FREUD, PORCOS-ESPINHOS E QUARENTENA
Os memes com o tema são muitos: a múltipla escolha entre gravidez ou divórcio (à parte a perturbadora obesidade) como resultados finais do isolamento social, havendo, ainda, a opção “todas as respostas acima”. Se “gravidez”, faz alusão a uma maior disponibilidade para aquilo que aproxima, e “divórcio”, alude a uma maior exposição a aquilo que afasta, temos uma boa descrição da situação que vivem os casais em quarentena. Para alguns, é melhor que se fique mais junto; para outros, apesar de serem um veneno lento, parecem mais prudentes as limitações que a rotina impõe. Mas, e quanto à opção “todas as respostas acima”? Não haveria aí um certo paradoxo? Não me parece.
Em “Psicologia das Massas e Análise do Eu”, Sigmund Freud cita a fábula em que porcos-espinhos, para se aquecerem no frio, se aproximam uns dos outros, até que começam a se ferir mutuamente com seus espinhos, obrigando-os a se afastar.
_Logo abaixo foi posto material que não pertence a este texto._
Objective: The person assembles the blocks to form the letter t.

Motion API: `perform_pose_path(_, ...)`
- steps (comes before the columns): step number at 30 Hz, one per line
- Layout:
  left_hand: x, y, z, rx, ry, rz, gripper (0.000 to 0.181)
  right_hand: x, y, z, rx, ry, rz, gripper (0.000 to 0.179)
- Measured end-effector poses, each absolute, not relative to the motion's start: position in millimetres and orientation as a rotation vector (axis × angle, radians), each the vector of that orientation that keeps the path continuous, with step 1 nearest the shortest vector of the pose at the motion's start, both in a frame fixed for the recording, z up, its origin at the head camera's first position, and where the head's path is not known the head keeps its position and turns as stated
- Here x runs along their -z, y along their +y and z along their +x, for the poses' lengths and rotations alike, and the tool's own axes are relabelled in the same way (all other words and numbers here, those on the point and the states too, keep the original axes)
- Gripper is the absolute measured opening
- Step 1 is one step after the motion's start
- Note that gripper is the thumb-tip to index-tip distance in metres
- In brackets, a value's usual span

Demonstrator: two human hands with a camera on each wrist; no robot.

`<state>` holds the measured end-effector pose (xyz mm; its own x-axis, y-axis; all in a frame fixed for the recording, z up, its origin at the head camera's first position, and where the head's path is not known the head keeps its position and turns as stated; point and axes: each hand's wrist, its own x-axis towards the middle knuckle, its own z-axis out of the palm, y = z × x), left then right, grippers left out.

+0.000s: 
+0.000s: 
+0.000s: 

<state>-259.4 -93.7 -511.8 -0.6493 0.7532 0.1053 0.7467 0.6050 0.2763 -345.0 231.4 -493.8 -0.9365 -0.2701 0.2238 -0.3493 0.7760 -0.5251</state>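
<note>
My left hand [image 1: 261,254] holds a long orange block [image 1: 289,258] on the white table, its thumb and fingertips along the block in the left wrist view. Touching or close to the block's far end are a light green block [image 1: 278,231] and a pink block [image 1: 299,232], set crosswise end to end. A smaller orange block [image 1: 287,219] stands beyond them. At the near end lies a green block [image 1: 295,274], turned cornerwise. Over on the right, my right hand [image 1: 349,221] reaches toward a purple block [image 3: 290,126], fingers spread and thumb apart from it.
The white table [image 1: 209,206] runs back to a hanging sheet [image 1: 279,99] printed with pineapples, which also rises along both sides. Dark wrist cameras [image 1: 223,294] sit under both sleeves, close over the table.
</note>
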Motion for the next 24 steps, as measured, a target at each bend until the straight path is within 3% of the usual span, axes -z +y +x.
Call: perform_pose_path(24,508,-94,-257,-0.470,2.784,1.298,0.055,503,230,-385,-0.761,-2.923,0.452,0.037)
É fácil perceber o quanto esse dilema se repete em todos os relacionamentos humanos, embora também seja fácil perceber o quanto ele é desconsiderado.
Para que funcionem bem, os relacionamentos exigem sempre um bom cálculo da distância entre seus participantes. Nem tão distantes para esvazia-lo, nem tão próximos que ultrapassem limites de cada um. Entre casais, essa equação torna-se ainda mais difícil. As expectativas de “aquecimento” são muitas e variadas, e, como nossos espinhos mais íntimos ficam muito evidentes, os riscos de “ferimento” são maiores.
Talvez esteja justamente aí uma das bases de uma boa relação: o respeito à distância, nem maior e nem menor do que o devido, permanecendo perto, o bastante para aquecer, afastado, o bastante para evitar as arestas, e atento, sempre, para atualizar essa medida de acordo com cada momento.